Your goal: Only the lines from the top of the data through the one with "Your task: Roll" are to be written out, each exactly as it stands.

Given data:

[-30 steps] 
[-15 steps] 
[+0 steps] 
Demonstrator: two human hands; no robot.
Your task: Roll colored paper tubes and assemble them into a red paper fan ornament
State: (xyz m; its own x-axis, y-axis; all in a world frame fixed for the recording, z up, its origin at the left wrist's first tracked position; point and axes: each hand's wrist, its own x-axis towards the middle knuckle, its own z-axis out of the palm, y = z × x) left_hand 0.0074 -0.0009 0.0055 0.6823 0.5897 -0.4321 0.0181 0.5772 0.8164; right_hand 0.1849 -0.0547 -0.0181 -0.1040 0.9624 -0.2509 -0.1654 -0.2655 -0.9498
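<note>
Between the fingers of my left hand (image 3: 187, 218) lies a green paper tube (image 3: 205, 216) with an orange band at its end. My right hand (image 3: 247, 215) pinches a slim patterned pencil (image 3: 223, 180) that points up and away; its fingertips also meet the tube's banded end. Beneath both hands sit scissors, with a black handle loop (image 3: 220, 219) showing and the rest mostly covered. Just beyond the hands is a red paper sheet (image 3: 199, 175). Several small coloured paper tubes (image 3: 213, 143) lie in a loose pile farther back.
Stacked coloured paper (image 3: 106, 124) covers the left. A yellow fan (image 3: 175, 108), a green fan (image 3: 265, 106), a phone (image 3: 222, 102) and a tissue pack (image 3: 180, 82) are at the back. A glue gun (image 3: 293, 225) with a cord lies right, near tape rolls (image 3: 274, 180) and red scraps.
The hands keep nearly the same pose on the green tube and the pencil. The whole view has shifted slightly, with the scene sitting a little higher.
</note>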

Response to this task:
[-30 steps] 
[-15 steps] 
[+0 steps] 
Demonstrator: two human hands; no robot.
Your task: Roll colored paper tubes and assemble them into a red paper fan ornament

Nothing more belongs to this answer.